Rules for Set Operations

Before diving into each operation, all set operations follow these rules:

  1. Same number of columns — both queries must return the same column count
  2. Compatible data types — corresponding columns must have compatible types
  3. Column names — the result uses column names from the first query
  4. ORDER BY — can only appear once, at the very end, and applies to the entire result
-- Valid: same columns, compatible types
SELECT name, city FROM customers
UNION
SELECT name, city FROM suppliers;

-- Invalid: different column counts
SELECT name, city, email FROM customers
UNION
SELECT name, city FROM suppliers; -- ERROR: each UNION query must have the same number of columns

UNION

Returns all distinct rows from both queries. Duplicate rows are removed.

SELECT name, city FROM customers
UNION
SELECT name, city FROM suppliers;

Result:

namecity
AliceHanoi
BobHCMC
CarolHanoi
DeltaHanoi
EpsilonDa Nang
GammaHCMC
  • 6 rows returned — all distinct combinations
  • Since all names are unique across both tables, no duplicates are removed here

When duplicates exist

-- Get all cities from both tables
SELECT city FROM customers
UNION
SELECT city FROM suppliers;

Result:

city
Hanoi
HCMC
Da Nang
  • 3 rows returned — Hanoi and HCMC appear in both tables but UNION keeps only one copy
  • Without UNION (using UNION ALL), you'd get 6 rows

UNION ALL

Returns all rows from both queries, including duplicates.
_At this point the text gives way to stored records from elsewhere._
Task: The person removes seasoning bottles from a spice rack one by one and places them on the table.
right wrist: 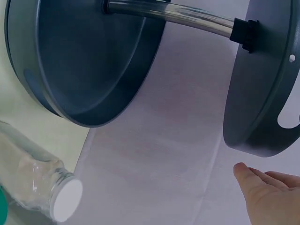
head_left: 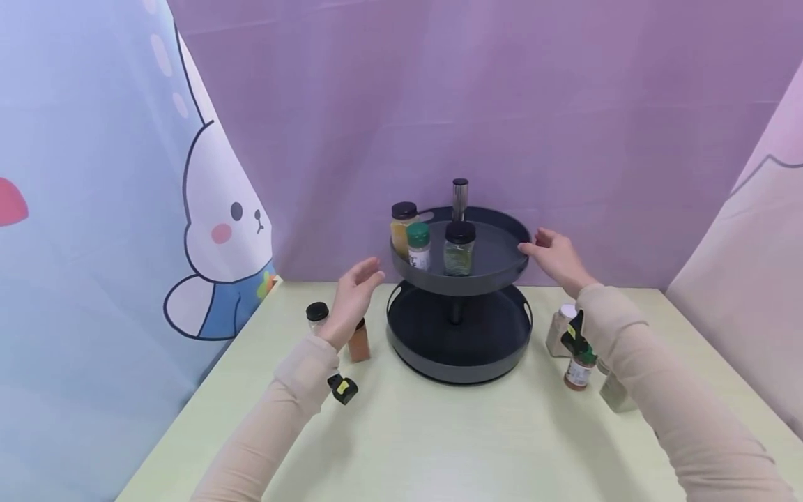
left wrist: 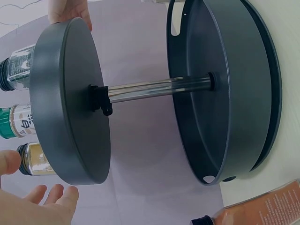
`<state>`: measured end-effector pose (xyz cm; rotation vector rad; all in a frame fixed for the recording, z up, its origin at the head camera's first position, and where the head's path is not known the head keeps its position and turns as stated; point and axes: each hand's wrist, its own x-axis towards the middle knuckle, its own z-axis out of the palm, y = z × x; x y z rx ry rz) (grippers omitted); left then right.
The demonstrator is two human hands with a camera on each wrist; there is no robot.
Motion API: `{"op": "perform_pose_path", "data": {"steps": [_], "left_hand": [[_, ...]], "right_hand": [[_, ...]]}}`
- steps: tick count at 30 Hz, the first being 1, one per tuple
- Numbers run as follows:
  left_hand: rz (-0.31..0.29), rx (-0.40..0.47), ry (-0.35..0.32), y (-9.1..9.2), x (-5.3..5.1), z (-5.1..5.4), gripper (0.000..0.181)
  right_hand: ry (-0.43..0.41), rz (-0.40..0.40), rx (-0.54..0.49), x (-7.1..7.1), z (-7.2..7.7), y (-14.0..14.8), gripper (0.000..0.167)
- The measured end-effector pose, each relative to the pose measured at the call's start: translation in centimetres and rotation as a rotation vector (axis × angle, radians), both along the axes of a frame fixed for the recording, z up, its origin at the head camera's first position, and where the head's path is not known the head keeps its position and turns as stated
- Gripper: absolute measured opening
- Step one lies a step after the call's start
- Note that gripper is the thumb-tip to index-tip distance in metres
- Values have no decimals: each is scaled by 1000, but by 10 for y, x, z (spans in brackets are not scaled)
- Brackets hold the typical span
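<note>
A dark grey two-tier turntable rack (head_left: 458,282) stands on the table, with a metal post through its middle. On its upper tray are a yellow-filled jar (head_left: 404,233) with a black lid, a green-capped spice bottle (head_left: 419,251) and a black-lidded jar of green herbs (head_left: 459,252). My left hand (head_left: 353,300), fingers loosely bent, hovers left of the upper tray and holds nothing. At the tray's right rim, my right hand (head_left: 557,261) has its thumb and fingers extended; the right wrist view shows a small gap to the rim (right wrist: 255,147). The lower tray (left wrist: 197,93) holds no jars.
Left of the rack stand an orange-brown spice bottle (head_left: 360,343) and a black-lidded jar (head_left: 317,312), partly behind my left hand. On the right are a white-capped bottle (right wrist: 35,173), a green-capped bottle (head_left: 578,374) and another container (head_left: 617,396). A purple curtain (head_left: 351,139) hangs behind.
</note>
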<state>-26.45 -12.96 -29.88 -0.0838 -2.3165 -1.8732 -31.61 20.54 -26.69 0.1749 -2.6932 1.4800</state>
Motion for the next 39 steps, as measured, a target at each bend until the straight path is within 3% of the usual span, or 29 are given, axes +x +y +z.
{"op": "perform_pose_path", "data": {"steps": [10, 17, 22, 30, 39], "left_hand": [[-26, -3, 50, -7, 0, 3, 47], [-37, -5, 69, -12, -8, 9, 48], [-25, -30, 89, -14, -21, 19, 49], [-41, -93, 114, -13, -46, 44, 51], [-219, -171, 113, -9, -70, 61, 65]], "right_hand": [[-18, -1, -34, -4, 2, -4, 65], [-38, 0, -30, -4, 1, -6, 62], [-31, -11, -32, -6, 1, -6, 61], [-38, -3, -49, -7, 2, -5, 62], [-53, -3, -34, -6, 3, -4, 62]]}}
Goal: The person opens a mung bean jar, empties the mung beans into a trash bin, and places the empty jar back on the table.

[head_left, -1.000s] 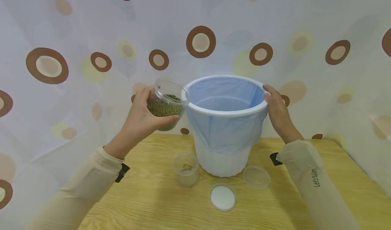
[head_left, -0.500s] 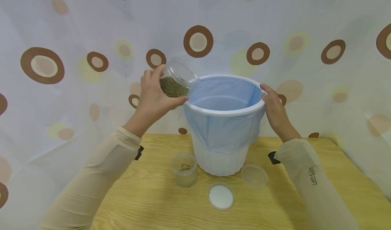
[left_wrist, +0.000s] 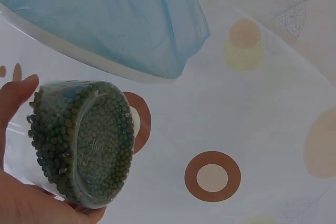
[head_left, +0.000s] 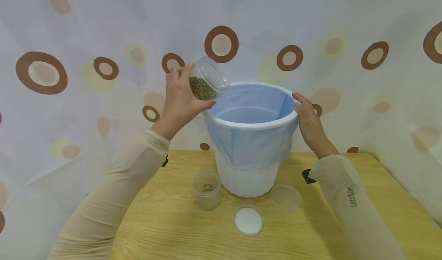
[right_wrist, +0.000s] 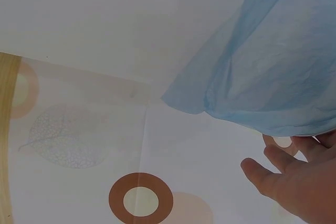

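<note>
My left hand (head_left: 181,102) grips a clear plastic jar (head_left: 211,75) of green mung beans (head_left: 202,89), thumb on one side and fingers on the other. The jar tilts right, its open mouth at the left rim of a white bin (head_left: 246,181) lined with a blue plastic bag (head_left: 252,148). In the left wrist view the jar's bean-filled base (left_wrist: 102,148) faces the camera. My right hand (head_left: 310,125) rests against the bin's right rim. Its fingers (right_wrist: 283,166) look loosely extended beside the bag in the right wrist view. Beans at the bin's bottom cannot be made out.
A second clear jar (head_left: 207,192) with a little brownish matter stands left of the bin on the wooden table (head_left: 165,225). A round lid with a white disc (head_left: 248,221) lies in front, and a clear lid (head_left: 286,197) to the right. A patterned sheet (head_left: 255,18) hangs behind.
My left hand has raised the jar, moved it right and tilted it further towards the bin, and the beans have shifted towards its mouth. The right hand stays at the rim.
</note>
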Demonstrator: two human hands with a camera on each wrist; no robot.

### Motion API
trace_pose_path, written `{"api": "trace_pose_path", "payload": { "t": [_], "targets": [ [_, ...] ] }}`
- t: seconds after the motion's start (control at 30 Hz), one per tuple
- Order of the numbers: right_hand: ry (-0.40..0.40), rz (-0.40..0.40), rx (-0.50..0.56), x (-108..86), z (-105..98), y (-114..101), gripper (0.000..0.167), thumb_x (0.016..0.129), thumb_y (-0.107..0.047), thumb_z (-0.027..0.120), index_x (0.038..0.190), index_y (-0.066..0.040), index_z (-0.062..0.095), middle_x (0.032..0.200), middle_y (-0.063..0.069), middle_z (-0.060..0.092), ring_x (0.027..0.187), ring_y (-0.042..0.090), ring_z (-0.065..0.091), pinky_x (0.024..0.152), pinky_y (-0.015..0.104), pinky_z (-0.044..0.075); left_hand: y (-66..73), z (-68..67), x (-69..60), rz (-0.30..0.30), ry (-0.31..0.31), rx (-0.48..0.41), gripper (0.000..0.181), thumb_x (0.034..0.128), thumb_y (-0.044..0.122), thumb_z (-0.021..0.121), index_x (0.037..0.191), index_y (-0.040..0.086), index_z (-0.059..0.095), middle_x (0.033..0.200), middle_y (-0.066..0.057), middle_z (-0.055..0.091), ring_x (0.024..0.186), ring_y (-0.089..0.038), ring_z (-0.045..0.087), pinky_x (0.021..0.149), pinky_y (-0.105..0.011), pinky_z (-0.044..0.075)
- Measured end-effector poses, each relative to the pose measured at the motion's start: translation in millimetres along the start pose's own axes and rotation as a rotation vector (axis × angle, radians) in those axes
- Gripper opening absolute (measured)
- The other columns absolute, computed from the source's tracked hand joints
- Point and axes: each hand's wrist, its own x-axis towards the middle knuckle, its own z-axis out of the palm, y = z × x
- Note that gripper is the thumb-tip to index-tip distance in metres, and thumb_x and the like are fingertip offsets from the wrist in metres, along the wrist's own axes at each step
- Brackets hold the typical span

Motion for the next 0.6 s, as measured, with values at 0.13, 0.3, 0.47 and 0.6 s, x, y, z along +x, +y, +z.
{"api": "trace_pose_path", "payload": {
  "t": [0.13, 0.3, 0.47, 0.6],
  "targets": [
    [-0.002, 0.004, -0.002, 0.4, 0.0, 0.7, 0.056, 0.104, -0.033, 0.024, 0.152, -0.006, 0.022, 0.156, 0.018, 0.019, 0.141, 0.038, 0.018, 0.112, 0.06, 0.011, -1.3, 4.1, 2.6, 0.039, 0.004, 0.053, 0.093, 0.0661, 0.028, 0.089, 0.14, 0.003, 0.038, 0.124, -0.018, 0.04, 0.123, -0.035, 0.033, 0.105, -0.044, 0.03],
    [-0.009, 0.009, -0.007, 0.8, 0.0, 1.6, 0.056, 0.104, -0.033, 0.023, 0.152, -0.006, 0.021, 0.156, 0.017, 0.018, 0.142, 0.038, 0.017, 0.111, 0.061, 0.011, -1.7, 6.5, 6.3, 0.083, 0.009, 0.09, 0.092, 0.0662, 0.026, 0.089, 0.139, 0.001, 0.038, 0.125, -0.02, 0.04, 0.123, -0.035, 0.035, 0.105, -0.045, 0.029],
    [-0.014, 0.015, -0.011, 0.6, -0.2, 1.8, 0.056, 0.104, -0.034, 0.023, 0.153, -0.007, 0.02, 0.156, 0.017, 0.018, 0.141, 0.038, 0.017, 0.111, 0.061, 0.011, -0.3, 8.6, 10.1, 0.093, -0.013, 0.134, 0.092, 0.0665, 0.026, 0.089, 0.139, 0.003, 0.038, 0.128, -0.019, 0.04, 0.123, -0.034, 0.035, 0.104, -0.045, 0.031],
    [-0.02, 0.03, -0.019, 0.2, -0.7, 0.9, 0.056, 0.104, -0.036, 0.022, 0.153, -0.009, 0.019, 0.156, 0.017, 0.018, 0.142, 0.038, 0.018, 0.111, 0.062, 0.011, 0.8, 11.2, 12.1, 0.119, -0.031, 0.179, 0.094, 0.0667, 0.028, 0.089, 0.14, 0.003, 0.036, 0.129, -0.019, 0.04, 0.123, -0.034, 0.035, 0.106, -0.044, 0.029]
  ]
}}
No deduplication step is performed.

SELECT city FROM customers
UNION ALL
SELECT city FROM suppliers;

Result:

city
Hanoi
HCMC
Hanoi
HCMC
Hanoi
Da Nang
  • 6 rows returned — every row from both queries, no deduplication
tip

Always prefer UNION ALL when you know duplicates are impossible or desired. UNION removes duplicates by sorting/hashing the result set, which adds overhead. UNION ALL simply appends results — it's faster.

UNION vs UNION ALL

UNIONUNION ALL
DuplicatesRemovedKept
PerformanceSlower (dedup step)Faster (no dedup)
Use whenYou need unique rows onlyDuplicates don't matter or are impossible
Equivalent toSELECT DISTINCT ... across all resultsConcatenation of results

INTERSECT

Returns only the rows that appear in both query results.

-- Cities that have BOTH customers and suppliers
SELECT city FROM customers
INTERSECT
SELECT city FROM suppliers;

Result:

city
Hanoi
HCMC
  • Only cities present in both tables are returned
  • Da Nang is excluded because no customer lives there
warning

MySQL does not support INTERSECT natively. Use INNER JOIN or WHERE ... IN as a workaround:

-- MySQL alternative for INTERSECT
SELECT DISTINCT c.city
FROM customers c
INNER JOIN suppliers s ON c.city = s.city;

EXCEPT

Returns rows from the first query that are not in the second query. Also known as MINUS in Oracle.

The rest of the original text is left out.